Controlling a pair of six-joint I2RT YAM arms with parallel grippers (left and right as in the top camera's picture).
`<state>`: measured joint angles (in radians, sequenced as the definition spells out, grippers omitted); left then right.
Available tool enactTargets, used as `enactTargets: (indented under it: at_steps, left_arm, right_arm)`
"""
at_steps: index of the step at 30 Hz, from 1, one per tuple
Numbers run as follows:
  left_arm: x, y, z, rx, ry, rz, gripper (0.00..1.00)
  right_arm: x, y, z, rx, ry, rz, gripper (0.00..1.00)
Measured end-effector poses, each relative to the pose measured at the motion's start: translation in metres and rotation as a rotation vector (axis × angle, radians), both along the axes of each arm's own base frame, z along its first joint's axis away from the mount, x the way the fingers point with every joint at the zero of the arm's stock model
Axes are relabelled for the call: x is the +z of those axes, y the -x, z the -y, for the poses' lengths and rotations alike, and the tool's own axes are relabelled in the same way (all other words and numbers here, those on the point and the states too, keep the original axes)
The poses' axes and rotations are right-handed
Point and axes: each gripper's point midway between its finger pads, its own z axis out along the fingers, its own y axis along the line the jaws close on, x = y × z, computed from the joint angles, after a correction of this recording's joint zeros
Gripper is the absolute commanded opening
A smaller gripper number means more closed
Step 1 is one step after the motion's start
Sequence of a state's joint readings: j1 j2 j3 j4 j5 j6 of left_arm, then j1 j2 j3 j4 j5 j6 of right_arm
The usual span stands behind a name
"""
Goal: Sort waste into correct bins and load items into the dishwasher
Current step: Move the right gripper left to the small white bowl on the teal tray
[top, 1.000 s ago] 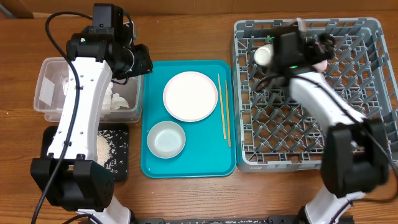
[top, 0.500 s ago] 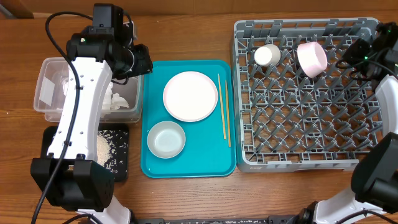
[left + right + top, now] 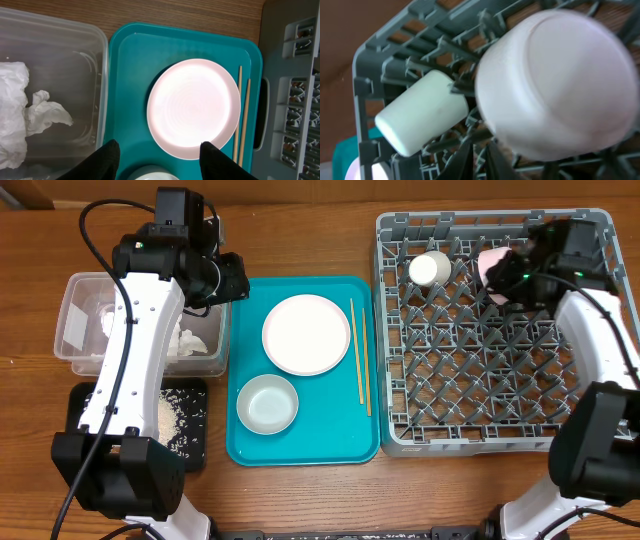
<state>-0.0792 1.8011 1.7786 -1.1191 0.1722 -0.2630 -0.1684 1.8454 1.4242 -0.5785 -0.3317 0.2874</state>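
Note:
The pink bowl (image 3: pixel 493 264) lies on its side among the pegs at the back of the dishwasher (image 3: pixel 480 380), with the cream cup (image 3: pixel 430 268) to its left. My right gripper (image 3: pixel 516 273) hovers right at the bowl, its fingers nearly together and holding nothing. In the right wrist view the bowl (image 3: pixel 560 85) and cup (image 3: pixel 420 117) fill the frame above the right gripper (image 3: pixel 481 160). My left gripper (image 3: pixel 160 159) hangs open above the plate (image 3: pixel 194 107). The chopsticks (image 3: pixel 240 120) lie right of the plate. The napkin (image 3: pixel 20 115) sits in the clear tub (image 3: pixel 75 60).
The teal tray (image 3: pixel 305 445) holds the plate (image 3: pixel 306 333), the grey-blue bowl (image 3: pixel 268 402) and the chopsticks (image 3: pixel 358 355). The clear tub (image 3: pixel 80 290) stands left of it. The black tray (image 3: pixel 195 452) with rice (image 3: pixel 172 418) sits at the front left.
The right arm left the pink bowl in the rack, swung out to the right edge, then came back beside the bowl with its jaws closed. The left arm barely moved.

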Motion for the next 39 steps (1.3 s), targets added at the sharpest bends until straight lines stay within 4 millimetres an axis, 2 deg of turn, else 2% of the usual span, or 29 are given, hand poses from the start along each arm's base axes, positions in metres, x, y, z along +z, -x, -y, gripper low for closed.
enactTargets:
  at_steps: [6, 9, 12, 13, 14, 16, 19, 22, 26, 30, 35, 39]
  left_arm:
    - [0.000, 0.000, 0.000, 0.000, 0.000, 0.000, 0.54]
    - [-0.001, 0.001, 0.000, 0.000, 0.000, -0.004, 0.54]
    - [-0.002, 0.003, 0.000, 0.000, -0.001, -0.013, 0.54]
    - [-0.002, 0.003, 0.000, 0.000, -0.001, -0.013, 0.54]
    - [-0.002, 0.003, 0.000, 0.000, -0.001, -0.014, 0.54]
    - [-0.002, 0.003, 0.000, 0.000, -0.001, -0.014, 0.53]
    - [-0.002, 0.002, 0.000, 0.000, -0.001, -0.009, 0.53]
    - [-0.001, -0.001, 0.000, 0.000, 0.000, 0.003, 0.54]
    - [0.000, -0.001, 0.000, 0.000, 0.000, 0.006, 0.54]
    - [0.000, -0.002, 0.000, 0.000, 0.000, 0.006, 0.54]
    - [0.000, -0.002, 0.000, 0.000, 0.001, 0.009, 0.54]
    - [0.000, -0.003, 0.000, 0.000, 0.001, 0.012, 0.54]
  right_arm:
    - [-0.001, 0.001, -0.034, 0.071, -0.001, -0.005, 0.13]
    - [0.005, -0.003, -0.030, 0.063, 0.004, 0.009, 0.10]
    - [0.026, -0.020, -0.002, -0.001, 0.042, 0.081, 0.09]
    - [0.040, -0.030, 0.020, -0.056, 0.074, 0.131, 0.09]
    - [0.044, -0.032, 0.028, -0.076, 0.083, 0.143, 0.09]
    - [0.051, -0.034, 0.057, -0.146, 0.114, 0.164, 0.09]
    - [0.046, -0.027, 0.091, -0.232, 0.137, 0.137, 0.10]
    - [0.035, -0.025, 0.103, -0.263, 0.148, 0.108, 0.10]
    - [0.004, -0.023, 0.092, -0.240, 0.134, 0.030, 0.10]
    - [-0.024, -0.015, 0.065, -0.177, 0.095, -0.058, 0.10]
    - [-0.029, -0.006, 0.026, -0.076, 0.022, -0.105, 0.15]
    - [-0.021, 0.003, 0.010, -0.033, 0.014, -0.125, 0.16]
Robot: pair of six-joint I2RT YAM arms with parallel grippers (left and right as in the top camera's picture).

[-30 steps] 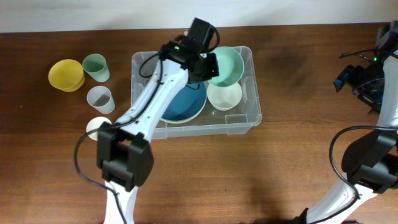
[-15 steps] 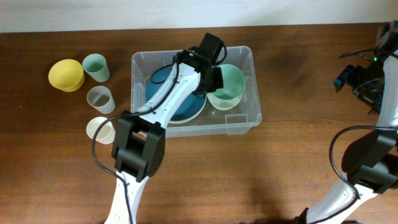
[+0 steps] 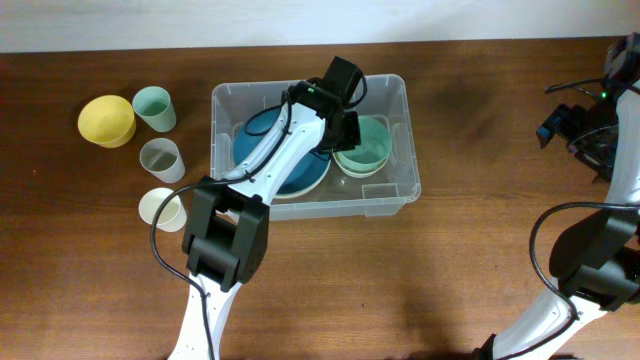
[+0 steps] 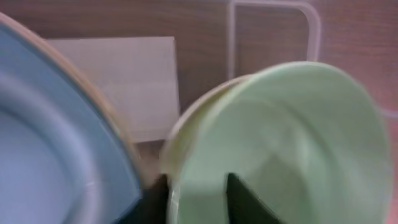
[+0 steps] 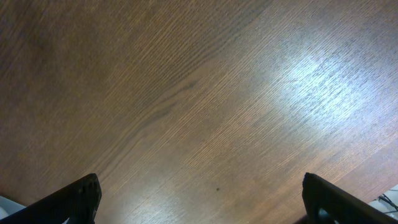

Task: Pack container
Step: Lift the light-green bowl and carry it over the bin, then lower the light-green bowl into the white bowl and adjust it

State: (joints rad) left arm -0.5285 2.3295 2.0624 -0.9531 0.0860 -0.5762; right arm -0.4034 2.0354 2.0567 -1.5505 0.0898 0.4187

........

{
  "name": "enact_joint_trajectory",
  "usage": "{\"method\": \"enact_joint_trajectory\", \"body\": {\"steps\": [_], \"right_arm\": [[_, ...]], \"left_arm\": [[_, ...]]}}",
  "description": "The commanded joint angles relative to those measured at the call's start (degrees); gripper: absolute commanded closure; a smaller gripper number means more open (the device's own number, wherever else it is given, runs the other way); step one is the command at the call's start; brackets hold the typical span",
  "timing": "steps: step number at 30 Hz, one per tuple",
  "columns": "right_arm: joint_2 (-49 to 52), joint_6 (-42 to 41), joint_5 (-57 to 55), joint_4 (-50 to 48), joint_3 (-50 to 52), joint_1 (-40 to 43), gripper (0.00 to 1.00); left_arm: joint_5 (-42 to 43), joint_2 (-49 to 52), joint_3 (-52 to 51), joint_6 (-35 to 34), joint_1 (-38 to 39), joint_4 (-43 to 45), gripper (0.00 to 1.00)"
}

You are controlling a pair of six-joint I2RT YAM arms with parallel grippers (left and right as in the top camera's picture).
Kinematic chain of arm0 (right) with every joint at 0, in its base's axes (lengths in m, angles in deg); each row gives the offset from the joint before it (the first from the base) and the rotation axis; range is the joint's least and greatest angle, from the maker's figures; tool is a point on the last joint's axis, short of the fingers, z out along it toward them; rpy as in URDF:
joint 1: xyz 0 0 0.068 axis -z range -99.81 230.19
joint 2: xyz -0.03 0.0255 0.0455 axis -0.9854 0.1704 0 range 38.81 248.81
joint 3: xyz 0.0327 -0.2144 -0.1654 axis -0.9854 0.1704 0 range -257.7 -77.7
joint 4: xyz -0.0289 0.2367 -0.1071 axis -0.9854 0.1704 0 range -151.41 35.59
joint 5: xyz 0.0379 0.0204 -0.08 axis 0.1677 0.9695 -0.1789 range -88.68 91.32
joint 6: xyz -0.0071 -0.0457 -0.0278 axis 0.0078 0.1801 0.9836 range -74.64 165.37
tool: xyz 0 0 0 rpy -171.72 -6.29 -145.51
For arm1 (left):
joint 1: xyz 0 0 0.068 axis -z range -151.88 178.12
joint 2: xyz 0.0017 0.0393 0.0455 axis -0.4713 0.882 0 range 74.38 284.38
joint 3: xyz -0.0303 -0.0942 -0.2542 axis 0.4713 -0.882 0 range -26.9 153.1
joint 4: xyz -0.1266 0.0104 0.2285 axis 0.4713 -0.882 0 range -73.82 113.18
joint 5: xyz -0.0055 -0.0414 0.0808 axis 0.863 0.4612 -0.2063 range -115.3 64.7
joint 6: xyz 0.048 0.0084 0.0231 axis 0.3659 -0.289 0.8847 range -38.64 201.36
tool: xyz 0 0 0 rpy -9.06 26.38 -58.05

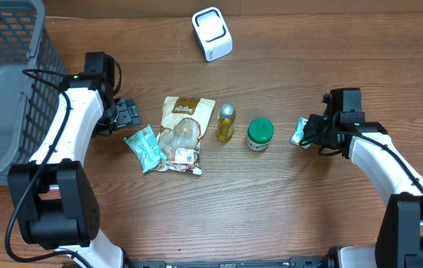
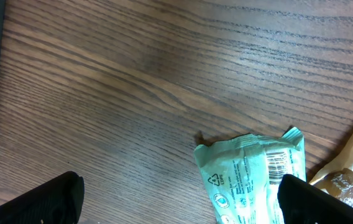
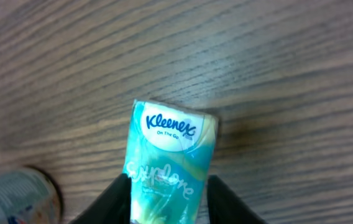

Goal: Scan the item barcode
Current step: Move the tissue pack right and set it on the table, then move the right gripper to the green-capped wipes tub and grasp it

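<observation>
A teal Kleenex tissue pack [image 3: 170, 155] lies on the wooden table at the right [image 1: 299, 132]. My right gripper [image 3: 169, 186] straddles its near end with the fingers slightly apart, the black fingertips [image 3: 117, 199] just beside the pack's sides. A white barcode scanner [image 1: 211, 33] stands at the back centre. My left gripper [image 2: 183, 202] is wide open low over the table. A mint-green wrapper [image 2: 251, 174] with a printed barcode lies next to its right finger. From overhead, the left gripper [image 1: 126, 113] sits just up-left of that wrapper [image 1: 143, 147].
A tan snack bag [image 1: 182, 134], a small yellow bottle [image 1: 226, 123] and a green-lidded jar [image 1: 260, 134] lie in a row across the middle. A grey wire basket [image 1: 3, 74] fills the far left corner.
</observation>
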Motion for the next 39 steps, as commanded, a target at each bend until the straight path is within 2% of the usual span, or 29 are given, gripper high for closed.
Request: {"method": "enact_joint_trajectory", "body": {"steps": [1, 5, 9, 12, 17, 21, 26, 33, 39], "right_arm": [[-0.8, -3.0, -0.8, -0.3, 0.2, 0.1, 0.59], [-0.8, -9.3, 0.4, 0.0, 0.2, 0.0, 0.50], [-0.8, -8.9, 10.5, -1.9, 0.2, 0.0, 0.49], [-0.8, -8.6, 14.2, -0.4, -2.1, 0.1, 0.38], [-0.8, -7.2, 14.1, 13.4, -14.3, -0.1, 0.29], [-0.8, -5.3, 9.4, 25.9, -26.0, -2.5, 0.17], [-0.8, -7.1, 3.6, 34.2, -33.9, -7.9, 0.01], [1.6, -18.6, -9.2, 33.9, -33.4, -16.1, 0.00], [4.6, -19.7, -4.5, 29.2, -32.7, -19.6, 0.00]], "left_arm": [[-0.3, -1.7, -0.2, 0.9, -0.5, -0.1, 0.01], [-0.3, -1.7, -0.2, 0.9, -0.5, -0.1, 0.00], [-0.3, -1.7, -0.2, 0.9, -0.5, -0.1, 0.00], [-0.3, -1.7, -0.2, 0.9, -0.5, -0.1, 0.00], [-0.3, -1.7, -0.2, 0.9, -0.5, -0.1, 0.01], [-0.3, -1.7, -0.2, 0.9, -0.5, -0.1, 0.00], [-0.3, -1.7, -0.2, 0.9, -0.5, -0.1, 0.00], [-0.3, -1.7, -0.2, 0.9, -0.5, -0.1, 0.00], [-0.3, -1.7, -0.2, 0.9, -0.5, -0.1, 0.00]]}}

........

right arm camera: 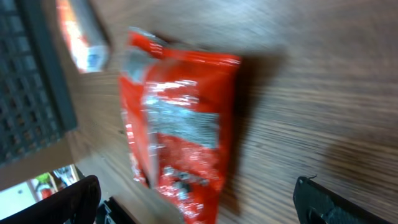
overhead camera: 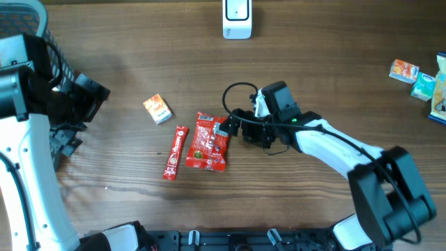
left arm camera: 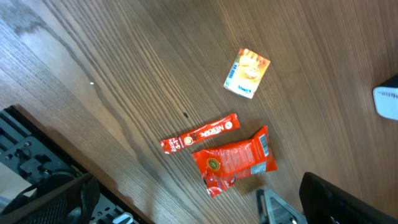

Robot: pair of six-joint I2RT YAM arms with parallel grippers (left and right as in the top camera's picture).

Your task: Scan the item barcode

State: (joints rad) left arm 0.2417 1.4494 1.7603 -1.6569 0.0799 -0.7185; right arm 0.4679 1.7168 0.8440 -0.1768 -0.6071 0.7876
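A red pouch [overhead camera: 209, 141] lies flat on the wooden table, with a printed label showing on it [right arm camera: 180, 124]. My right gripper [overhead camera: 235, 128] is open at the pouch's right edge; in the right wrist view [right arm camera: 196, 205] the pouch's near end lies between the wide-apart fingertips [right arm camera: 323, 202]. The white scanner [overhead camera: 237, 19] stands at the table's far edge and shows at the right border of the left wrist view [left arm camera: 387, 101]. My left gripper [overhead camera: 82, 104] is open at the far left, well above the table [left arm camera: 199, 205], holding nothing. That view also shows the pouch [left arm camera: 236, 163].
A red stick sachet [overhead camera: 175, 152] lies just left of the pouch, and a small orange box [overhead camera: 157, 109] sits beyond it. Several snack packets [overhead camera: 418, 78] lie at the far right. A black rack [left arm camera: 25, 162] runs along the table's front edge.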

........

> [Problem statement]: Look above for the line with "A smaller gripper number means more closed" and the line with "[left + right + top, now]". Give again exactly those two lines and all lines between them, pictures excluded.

> [Task solution]:
A smaller gripper number means more closed
Step 1 is one step after the motion's start
Sequence of a state's joint readings: j1 j2 j3 j4 j5 j6 of left_arm, then j1 j2 j3 j4 j5 j6 of right_arm
The usual span stands behind a name
"""
Goal: Sort waste into correct bins and load items into the dishwasher
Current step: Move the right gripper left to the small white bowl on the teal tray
[top, 1.000 s ago] 
[top, 0.500 s ago] 
[left + right + top, now] 

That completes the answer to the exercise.